++++ Raw data
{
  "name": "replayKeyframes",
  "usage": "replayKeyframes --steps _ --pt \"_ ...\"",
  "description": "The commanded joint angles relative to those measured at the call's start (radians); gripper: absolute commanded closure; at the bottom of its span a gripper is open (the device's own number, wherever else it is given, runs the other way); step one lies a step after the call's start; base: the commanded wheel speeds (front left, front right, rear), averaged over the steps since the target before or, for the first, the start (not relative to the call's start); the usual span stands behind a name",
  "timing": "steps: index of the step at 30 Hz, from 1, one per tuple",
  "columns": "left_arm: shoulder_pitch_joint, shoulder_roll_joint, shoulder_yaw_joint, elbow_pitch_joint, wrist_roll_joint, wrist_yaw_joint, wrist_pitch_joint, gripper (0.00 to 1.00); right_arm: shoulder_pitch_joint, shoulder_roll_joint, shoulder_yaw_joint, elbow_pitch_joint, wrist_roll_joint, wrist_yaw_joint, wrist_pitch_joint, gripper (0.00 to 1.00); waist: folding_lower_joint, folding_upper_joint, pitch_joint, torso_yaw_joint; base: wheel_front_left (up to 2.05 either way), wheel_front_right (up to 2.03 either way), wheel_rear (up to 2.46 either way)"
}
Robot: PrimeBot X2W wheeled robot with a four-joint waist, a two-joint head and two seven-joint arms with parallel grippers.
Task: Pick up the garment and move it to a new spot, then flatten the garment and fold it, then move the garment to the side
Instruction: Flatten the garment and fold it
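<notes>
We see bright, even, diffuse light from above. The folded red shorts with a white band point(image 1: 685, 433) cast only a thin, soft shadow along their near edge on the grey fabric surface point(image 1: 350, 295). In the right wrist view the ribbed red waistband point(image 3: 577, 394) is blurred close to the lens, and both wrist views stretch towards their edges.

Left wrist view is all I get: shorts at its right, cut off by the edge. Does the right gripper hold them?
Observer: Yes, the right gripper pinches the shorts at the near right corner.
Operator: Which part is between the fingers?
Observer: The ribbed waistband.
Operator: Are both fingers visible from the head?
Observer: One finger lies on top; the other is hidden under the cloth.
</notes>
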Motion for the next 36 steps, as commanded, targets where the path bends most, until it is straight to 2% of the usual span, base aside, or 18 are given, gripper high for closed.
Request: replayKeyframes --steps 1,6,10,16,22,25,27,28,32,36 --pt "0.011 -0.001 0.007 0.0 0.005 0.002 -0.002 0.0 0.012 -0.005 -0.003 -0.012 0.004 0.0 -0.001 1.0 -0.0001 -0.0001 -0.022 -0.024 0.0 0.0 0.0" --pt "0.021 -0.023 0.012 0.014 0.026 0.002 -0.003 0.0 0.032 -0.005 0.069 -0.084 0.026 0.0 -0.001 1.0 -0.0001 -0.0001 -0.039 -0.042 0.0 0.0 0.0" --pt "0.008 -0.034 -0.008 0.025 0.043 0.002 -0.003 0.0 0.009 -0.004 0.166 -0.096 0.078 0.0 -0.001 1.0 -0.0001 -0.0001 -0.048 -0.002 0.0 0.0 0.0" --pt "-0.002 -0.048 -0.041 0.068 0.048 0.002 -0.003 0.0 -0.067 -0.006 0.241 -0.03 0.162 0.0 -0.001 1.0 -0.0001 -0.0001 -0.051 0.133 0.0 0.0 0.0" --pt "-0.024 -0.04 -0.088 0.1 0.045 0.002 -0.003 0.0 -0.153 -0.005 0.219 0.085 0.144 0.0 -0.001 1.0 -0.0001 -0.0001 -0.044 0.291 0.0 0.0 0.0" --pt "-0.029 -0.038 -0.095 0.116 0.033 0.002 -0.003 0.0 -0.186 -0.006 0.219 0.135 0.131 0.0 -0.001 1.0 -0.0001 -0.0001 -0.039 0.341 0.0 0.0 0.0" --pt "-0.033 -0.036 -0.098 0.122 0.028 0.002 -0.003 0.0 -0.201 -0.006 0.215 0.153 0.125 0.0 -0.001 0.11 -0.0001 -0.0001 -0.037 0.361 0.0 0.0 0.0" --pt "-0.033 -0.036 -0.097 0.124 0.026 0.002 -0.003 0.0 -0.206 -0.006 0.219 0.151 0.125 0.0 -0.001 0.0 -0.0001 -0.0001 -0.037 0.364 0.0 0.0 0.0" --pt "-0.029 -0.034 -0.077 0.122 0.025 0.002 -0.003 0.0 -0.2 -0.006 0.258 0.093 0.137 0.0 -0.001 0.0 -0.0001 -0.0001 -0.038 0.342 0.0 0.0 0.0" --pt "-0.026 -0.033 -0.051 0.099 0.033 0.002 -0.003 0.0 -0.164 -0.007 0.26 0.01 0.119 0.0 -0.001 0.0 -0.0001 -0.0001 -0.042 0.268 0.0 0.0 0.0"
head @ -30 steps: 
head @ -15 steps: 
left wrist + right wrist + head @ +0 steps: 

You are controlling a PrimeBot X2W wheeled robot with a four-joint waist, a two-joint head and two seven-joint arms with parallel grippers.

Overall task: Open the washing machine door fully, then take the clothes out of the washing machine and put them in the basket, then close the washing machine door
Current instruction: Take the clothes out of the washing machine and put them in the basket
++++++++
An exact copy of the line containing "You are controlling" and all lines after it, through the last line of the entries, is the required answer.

You are controlling a PrimeBot X2W wheeled robot with a four-joint waist, a two-joint head and two seven-joint arms with parallel grippers.

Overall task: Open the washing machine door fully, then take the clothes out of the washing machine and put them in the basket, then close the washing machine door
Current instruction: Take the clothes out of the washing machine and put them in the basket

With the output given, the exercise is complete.